Caiu? Levante-se! Peça a Deus o perdão, arrependa-se de todo o coração, perdoe a si mesmo e continue a caminhada. Não é porque perdemos uma batalha que vamos perder a guerra contra o pecado, pois as quedas nos ajudam a nos desprezar e a confiar em Deus, elas são remédios contra o nosso orgulho, contra o amor-próprio, contra a nossa presunção e arrogância. Devemos entender que essas tentações contra a pureza nos tornam mais castos quando as superamos; as tentações contra a ira nos tornam mais mansos e humildes; as tentações da gula nos tornam mais fortes na temperança. O combate contra as tentações nos faz mais fortes e mais vigilantes.

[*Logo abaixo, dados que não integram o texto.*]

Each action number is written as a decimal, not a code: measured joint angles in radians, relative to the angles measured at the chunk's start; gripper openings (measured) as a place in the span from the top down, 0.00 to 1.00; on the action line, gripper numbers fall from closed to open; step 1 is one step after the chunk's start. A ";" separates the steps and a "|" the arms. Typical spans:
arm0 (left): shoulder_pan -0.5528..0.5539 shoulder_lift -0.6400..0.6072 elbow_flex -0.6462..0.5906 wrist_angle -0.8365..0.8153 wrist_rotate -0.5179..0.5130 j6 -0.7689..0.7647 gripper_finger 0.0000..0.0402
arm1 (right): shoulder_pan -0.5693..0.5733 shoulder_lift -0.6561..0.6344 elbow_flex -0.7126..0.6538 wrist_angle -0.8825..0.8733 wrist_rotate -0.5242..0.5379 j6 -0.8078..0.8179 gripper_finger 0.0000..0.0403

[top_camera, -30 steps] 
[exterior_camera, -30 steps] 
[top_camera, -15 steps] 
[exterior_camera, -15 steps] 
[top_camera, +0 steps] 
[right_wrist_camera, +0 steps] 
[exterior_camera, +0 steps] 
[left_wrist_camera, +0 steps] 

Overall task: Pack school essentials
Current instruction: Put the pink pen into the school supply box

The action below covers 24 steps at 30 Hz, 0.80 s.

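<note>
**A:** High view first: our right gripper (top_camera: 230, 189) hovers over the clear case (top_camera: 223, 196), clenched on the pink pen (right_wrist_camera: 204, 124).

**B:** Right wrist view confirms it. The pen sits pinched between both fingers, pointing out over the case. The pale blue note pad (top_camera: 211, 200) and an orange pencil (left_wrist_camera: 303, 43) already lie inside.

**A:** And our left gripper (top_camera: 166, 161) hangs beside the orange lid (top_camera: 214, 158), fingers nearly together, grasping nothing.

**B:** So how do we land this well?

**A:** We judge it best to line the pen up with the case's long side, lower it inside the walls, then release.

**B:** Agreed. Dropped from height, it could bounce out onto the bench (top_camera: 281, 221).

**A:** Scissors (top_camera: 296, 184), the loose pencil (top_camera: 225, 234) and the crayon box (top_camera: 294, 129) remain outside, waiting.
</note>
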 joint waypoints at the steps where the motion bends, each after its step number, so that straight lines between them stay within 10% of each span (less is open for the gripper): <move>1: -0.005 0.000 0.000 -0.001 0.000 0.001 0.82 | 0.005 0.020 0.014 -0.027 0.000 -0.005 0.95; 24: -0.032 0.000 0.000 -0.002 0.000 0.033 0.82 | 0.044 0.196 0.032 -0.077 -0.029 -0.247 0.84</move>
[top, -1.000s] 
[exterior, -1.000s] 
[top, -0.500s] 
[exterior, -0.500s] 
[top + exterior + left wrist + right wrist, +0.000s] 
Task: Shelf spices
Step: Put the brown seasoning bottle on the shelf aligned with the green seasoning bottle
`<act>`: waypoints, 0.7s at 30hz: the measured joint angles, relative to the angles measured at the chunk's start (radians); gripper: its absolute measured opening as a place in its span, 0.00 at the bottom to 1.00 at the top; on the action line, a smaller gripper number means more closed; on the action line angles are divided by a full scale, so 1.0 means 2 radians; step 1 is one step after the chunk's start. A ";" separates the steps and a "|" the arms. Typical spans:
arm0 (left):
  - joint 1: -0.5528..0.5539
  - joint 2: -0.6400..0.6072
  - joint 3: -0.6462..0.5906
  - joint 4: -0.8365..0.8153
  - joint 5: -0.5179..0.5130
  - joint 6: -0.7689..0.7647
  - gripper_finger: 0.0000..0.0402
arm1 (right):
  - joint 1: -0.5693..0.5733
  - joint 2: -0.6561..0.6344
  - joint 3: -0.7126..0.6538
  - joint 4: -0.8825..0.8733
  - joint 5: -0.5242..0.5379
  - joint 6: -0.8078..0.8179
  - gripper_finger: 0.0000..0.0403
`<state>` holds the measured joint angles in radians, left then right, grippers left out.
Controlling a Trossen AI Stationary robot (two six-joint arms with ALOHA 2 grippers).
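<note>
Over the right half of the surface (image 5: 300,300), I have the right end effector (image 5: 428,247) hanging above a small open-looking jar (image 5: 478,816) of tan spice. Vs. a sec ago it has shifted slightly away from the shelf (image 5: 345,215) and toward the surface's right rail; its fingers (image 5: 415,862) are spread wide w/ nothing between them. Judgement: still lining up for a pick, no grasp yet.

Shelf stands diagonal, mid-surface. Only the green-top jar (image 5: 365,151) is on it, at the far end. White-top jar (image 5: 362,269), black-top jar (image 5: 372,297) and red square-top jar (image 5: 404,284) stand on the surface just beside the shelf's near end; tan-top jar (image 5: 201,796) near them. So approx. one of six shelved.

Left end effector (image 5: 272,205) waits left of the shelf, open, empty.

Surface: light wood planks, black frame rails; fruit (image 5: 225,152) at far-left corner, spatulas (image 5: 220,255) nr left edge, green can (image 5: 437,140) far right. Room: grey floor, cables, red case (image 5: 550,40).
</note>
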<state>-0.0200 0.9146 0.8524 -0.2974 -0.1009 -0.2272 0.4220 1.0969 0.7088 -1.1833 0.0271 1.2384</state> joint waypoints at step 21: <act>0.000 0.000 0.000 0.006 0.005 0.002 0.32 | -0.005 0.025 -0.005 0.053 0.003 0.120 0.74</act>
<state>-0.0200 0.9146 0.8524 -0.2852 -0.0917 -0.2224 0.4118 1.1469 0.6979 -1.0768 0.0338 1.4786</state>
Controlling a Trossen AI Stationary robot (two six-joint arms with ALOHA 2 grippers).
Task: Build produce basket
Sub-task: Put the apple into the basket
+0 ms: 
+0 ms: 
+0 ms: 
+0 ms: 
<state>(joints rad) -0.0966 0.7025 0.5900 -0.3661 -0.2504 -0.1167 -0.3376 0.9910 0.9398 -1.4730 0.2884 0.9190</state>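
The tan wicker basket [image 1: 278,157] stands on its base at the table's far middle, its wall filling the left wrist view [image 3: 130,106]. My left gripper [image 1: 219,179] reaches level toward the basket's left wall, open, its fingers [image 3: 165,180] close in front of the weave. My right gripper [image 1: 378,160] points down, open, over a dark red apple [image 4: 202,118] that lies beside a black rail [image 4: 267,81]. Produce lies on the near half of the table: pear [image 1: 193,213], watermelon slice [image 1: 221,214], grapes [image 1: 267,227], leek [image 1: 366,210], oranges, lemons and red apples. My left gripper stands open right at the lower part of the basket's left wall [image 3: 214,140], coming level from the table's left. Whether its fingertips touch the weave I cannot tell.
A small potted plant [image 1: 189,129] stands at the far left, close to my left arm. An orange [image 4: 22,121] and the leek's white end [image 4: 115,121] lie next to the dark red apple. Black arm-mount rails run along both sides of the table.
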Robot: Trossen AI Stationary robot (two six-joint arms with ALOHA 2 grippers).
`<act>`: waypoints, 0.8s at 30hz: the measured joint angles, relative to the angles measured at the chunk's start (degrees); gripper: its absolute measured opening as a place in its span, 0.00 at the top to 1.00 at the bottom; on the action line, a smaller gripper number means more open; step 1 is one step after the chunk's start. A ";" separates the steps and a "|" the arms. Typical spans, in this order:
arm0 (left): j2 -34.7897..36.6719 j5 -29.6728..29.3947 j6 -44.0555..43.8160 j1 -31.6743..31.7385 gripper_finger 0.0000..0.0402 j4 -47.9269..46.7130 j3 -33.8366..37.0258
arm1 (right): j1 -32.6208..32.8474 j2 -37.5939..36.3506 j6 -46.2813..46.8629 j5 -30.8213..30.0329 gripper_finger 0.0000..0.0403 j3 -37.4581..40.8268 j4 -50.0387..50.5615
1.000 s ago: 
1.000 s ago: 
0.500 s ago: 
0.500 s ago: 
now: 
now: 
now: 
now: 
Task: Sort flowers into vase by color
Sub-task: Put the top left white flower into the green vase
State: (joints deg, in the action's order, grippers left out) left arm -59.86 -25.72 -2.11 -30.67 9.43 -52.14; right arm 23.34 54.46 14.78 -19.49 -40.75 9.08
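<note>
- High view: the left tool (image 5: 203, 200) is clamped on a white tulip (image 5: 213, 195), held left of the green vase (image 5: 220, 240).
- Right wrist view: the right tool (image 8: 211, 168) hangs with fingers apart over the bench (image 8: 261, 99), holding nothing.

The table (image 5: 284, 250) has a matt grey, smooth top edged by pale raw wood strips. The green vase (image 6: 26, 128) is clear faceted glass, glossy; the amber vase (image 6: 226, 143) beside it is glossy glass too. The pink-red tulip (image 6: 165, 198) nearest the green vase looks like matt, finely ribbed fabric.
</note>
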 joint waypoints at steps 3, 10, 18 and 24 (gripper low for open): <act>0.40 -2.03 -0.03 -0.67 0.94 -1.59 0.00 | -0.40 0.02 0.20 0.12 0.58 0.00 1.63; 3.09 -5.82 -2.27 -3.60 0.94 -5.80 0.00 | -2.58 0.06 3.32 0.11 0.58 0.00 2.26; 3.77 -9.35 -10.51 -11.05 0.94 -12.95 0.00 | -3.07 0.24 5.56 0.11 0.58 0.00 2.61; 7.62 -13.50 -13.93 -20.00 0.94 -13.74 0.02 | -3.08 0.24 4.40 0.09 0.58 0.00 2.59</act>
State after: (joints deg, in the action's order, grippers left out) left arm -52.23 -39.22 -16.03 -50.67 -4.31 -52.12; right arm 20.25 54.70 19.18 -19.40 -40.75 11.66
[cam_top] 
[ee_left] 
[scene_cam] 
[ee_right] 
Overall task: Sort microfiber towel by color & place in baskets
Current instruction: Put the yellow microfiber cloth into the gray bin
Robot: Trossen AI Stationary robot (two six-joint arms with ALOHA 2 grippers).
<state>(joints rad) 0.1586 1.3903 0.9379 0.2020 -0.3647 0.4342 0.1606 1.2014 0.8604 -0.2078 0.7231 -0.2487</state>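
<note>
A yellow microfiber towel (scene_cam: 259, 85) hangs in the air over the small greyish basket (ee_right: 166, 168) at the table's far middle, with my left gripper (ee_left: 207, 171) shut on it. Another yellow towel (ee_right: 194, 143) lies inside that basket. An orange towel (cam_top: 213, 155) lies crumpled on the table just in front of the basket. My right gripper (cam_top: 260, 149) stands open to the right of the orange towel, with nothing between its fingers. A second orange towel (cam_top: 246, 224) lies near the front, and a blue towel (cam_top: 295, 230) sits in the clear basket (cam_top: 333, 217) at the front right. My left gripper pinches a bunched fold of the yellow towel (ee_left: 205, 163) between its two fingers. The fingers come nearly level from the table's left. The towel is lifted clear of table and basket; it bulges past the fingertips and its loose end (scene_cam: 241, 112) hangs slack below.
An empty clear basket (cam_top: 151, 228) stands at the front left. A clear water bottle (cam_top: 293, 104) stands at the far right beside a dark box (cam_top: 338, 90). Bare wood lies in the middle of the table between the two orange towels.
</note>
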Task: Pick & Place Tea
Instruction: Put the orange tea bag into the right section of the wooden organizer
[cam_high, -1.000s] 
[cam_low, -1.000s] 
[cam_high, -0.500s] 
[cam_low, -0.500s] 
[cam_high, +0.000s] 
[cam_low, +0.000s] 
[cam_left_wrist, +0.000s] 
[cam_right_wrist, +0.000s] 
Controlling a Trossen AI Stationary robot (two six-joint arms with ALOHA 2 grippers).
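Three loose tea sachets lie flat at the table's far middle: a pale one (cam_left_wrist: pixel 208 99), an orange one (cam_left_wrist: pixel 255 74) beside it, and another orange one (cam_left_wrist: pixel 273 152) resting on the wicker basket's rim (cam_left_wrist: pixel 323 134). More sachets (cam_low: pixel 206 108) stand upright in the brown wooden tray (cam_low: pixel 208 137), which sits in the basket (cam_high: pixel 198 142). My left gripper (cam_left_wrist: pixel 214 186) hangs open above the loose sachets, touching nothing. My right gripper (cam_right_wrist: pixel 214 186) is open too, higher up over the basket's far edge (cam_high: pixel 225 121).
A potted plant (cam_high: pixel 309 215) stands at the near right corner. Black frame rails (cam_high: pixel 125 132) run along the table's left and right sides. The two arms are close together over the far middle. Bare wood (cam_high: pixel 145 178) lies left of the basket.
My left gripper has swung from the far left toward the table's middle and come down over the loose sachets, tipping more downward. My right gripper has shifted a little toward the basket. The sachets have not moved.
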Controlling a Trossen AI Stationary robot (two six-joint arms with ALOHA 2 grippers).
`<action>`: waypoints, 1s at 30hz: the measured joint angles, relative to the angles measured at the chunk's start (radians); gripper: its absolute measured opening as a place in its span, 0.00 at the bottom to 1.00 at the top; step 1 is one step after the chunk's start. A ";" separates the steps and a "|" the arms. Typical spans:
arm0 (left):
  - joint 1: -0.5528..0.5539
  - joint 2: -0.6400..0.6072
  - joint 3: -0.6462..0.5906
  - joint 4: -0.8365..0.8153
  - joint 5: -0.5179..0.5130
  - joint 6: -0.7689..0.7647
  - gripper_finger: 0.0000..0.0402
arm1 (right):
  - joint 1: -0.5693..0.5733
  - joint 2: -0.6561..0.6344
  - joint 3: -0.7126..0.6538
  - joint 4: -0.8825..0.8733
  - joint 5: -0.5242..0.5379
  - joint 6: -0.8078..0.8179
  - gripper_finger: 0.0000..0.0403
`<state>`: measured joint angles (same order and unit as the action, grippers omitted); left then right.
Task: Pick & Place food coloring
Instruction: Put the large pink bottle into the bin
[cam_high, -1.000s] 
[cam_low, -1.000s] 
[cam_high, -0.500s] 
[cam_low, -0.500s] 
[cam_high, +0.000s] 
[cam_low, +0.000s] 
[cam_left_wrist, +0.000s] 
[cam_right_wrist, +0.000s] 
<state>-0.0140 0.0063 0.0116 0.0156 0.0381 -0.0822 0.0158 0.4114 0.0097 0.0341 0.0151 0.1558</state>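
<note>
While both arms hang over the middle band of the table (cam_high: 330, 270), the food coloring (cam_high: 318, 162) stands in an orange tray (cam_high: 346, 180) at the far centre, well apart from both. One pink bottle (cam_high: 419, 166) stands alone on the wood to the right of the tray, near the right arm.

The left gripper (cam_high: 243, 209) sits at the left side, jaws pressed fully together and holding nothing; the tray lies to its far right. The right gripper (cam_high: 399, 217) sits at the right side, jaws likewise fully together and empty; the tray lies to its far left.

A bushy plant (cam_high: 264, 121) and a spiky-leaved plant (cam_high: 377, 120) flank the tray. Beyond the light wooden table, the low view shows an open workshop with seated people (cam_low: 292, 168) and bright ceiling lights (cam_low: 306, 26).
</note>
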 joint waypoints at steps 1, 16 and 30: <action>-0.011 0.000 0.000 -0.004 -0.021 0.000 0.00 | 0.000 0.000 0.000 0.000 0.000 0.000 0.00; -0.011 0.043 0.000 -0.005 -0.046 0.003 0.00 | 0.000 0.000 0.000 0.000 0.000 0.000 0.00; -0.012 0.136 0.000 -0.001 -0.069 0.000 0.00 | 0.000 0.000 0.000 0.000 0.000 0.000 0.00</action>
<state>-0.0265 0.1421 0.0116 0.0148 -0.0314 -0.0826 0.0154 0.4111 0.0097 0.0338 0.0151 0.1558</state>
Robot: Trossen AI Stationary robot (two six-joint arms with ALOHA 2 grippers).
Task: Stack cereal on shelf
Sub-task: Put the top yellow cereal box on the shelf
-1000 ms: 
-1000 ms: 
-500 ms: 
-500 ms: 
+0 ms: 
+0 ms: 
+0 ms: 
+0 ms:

Nossas faltas fazem-nos conhecer experimentalmente e tocar com os dedos a nossa miséria e impotência, e nos dão a humildade, que é um dos pilares do Movimento e uma virtude que agrada muito ao Senhor. Por isso, ao cair, não podemos ficar pisoteando a alma, sem querer aceitar, por orgulho, a própria queda, mas, ao contrário, dizer como ensina São Francisco de Sales: “Ó minha alma, pobre alma, levante-se, é grande a misericórdia de Deus”.

Quatro dicas para superarmos o pecado

Devemos guardar quatro coisas como se fossem armas para nossa segurança e para obtermos a vitória. São elas: a desconfiança de si, a confiança em Deus, os exercícios e as orações. Esse é o caminho da perfeição cristã que passa pela cruz, não existindo santidade sem renúncia e sem combate espiritual. Fazer a vontade de Deus é, antes de tudo, lutar contra os nossos pecados, pois eles nos escravizam e nos separam do Amor, nos separam dessa relação que Deus sonhou e deseja ter conosco.

Nunca podemos nos desesperar ou desanimar, mesmo que nossos pecados sejam numerosos. Não podemos permitir que, depois do pecado, entre o desespero em nosso coração. Assim lemos na primeira carta de São João: “Se o nosso coração nos acusa, Deus é maior que o nosso coração e tudo conhece” (1Jo 3,20). E à mulher adúltera, Cristo disse: “Ninguém te condenou? Eu também não te condeno. Vá e não peques mais”.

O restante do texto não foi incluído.